Bone Rolling Reviews 11 – Ned’s Atomic Dustbin: God Fodder

Jakob rolls 1d4, 1d12 and 1d20 to select a CD from his collection to review.
Today’s roll: 2 – 85.
Result:
 God Fodder by Ned’s Atomic Dustbin.

 

Apparently this review is timely as Ned’s Atomic Dustbin are scheduled to revisit their cuh-lassic 1991 album, God Fodder, for one night only at Shepherd’s Bush Empire this Saturday (Dec. 19th, 2009). To be honest, I saw them perform the album in ’91 (or ’92) and I can’t really recommend anyone attend this “historic” reunion show.

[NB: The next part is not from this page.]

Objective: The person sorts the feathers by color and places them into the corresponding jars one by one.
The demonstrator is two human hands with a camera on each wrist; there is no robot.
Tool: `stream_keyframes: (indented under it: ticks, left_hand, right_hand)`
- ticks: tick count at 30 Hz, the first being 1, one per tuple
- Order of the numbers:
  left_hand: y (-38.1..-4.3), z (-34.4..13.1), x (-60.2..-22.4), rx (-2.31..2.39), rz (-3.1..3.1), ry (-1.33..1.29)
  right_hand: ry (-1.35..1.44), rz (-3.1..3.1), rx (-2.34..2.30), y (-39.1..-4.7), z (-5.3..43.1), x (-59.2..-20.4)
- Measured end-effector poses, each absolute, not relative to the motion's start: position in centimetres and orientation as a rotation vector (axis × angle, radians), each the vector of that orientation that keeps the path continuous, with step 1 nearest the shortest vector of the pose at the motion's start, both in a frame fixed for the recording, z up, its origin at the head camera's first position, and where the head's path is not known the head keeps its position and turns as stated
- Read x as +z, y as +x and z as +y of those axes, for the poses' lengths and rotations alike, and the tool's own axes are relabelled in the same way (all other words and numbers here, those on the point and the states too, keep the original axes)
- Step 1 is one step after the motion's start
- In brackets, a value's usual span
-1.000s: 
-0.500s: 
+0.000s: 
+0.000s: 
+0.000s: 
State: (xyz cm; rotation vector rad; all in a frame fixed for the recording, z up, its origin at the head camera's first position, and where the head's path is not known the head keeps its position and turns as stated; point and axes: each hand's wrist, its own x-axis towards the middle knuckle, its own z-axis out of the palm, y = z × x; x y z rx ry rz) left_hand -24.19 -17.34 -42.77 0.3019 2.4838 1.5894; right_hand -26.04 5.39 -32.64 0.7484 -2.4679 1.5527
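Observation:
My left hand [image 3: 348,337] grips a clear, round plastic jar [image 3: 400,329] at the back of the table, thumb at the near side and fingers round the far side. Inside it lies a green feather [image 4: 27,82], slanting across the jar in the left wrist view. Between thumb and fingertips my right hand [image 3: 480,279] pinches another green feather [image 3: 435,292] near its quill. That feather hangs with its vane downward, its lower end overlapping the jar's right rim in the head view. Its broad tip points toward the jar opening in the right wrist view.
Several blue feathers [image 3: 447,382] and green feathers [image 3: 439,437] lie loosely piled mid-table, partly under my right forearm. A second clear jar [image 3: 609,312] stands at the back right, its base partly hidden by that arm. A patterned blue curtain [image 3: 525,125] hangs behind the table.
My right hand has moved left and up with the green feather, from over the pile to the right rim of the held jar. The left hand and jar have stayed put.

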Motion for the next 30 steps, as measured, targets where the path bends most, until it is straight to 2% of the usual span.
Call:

John had an annoying habit of saying “cheers” after every song. And they we just kind of sloppy, boring and horribly dressed. Maybe in the last 18 years they’ve learned some showmanship and acquired a new wardrobe—It should be noted, I dressed like them for years (and maybe still do). 

But lackluster North American tour tail-end concerts, tragic fashion-sense, puns and terrible typography aside, God Fodder is a masterpiece.

The summer after I finished high school, the cassette of God Fodder was virtually welded into the tape deck of my brown ’85 Chevette. I dubbed that car Boba Vette and she and I would cruise the beach communities of Parksville and Qualicum looking for a good time. These good times usually involved being too shy to talk to girls at McDonald’s or Dairy Queen, then playing role-playing games in my friends’ basements.

But in-between these two levels of humiliation, Ned’s was the glorious teenage soundtrack. Every note, every plinky lead bass riff, every frantic drumbeat has been processed and internalized in my brain for instant recall in a way few albums are.

My first taste of the Ned’s was in the basement of another friend. Keith was on the other side of the nerdy spectrum from role-playing games. He was an underground music nerd. A year older than me, he played the time-honoured role of surrogate older-brother, bringing new sounds back from his first year of college. I’m not sure what his grades could have been because he must have spent all his time reading Discorder and Off-beat.

Pre-internet, these magazines, and the college radio stations that published them, actually mattered—they were literally the voice of our generation. Copies didn’t always make it to the central Vancouver Island region so I relied on Keith to scour these rags and impart his wisdom on me. He seemed to know everything about every important breaking alternative rock act before anyone else and introduced me to innumerable bands (Pixies) I’d never have heard of until much later. I didn’t like all of them (never “got” Rollins), but I lapped up anything he had to say about music. In my junior year, I even began dressing like him. Imagine a grunge version of Morrissey.

But it was there in Keith’s basement I was first exposed to Ned’s Atomic Dustbin. We were watching The Wedge (the underground music show on MuchMusic) and this song “Kill Your Television” came on. It hit me like a lightening bolt. There’d been videos by Pixies and Mudhoney on already, but it was the Ned’s that mad an impact that night.

In hindsight, the lyric is simplistic and juvenile and the song describes an abusive parent/child relationship I couldn’t relate to on a personal level. Yet, it speaks to a that universal adolescent archetype we all feel within us at sixteen. It’s “Fight the Power” and “Parents Don’t Understand” rolled up in suburban white-boy rock’n'roll angst.

They also had a unique sound. Unique in that they’d taken the pop-punk of Buzzcocks, added a bit of funky Madchester psychedelia and stuck Peter Hook styled treble bass-lines over top. It’s a killer recipe. But apparently a tricky one as earlier singles and later albums failed to come out of the oven quite right.

And though I maybe only wished I could relate to the abstruse, proto-emo lyrics, they somehow resonated with me. “Grey Cells Green“, “Happy“, “Trash” … every song on the album is an anthem of youth, despair, hope, joy and pure teenage abandon. Heck, it still resonates with me. God Fodder is one of the only true “desert island discs” in my collection. I could still listen to this on repeat and never tire of it.

Part of me wishes I could see them play the album once again on the 19th. When Keith and I went to the concert back in the day, I remember watching him disappear into the mosh-pit while I stood at the sidelines too afraid to join in. Part of me always wished I hurtled myself into the fray. Part of me is glad I’m too old to make up for it now.